This project relies on 4 different paid services. Why?

Why do you need a SaaS to handle your auth, mailing, database, and logging?

Aren't there libraries for these things in Typescript? Why pay for them?

4 comments

Disclaimer: This is my personal opinion/experience. Not all people/startup do this.

In 2018-2020 my company (an FMCG company) asked me to temporarily lead the IT & product team of 2 startups that they invest (as a majority) a few years before. One is a telemedicine and the other is an e-commerce.

Both of them have almost all of their auth, db, etc using other unrecognized newly startup SaaS.

After a few meeting I realized that these startups is "guided" by the VC to use other startups service that the VC invest and in return the other startups will(must) use our service (telemedicine) for their employee.

So all of these startup companies can claim the monthly active users and companies that use their products, we also get the topline revenue and then those numbers will be included in a pitch-deck for the next round of investment.
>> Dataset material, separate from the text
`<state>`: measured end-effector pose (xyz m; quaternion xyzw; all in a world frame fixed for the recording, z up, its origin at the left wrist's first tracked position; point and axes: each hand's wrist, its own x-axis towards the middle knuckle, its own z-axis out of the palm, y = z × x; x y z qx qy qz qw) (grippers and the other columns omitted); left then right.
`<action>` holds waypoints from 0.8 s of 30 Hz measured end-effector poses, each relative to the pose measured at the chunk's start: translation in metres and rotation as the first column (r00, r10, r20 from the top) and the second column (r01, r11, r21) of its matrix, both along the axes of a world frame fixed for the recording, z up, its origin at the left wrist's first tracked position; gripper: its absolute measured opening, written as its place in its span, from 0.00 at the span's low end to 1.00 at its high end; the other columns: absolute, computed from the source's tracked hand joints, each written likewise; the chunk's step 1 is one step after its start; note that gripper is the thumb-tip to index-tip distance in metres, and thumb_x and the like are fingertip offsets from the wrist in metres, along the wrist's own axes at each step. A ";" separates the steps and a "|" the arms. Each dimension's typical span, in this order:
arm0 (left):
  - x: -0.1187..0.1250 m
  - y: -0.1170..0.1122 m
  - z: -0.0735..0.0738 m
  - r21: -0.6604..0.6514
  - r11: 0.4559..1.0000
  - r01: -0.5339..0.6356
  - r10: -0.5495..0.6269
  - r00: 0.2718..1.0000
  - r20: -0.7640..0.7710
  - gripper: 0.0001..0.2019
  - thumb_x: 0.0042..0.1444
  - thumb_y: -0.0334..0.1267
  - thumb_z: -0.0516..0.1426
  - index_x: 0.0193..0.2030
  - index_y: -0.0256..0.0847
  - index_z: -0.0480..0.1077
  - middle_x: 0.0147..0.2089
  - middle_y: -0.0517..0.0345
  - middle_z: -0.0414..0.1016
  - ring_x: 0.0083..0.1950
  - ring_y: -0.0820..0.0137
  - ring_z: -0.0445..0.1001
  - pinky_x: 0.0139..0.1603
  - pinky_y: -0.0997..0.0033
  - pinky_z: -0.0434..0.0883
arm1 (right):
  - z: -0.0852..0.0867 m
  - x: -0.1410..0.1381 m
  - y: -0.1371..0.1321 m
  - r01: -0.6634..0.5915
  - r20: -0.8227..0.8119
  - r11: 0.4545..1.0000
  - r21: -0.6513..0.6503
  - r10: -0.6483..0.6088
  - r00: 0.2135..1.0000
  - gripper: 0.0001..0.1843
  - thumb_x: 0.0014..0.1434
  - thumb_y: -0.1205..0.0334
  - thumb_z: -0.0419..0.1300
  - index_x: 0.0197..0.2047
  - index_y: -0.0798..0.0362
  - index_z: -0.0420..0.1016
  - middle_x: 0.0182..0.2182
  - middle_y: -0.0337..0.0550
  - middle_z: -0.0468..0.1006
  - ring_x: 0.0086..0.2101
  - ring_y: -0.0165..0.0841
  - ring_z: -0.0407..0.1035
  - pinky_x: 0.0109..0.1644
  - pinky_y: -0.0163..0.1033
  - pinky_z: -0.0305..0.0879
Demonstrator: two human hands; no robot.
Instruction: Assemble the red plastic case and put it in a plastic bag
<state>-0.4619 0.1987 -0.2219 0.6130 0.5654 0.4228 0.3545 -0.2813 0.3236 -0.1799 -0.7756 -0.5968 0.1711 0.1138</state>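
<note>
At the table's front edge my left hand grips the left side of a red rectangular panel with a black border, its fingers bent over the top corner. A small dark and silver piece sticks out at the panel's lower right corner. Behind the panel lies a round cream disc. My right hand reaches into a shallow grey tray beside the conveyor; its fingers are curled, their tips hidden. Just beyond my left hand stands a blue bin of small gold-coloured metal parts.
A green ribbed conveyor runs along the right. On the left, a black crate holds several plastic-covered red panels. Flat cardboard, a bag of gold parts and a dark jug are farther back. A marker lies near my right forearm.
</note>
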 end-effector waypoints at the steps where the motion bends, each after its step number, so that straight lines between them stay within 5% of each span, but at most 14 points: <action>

To top that, for the telemedicine I also got a KPI to hire 200 programmers so we can also include that number in the pitch-deck. In 2 years, I got 3 talented one and less than 30 that can code fizz buzz or simple CRUD (with their language of choice).

Not the dev but i know for me it mostly comes down to not reinventing the wheel, and it allows for a lot easier ability to scale while also allowing for free operation as well for indies.

Turso: Has insanely large free level and means no need to run your own DB(though you can run your own sqlite locally), their free tier even just got drastically expanded.

Clerk: 5000 free users, not having to deal with your own authentication.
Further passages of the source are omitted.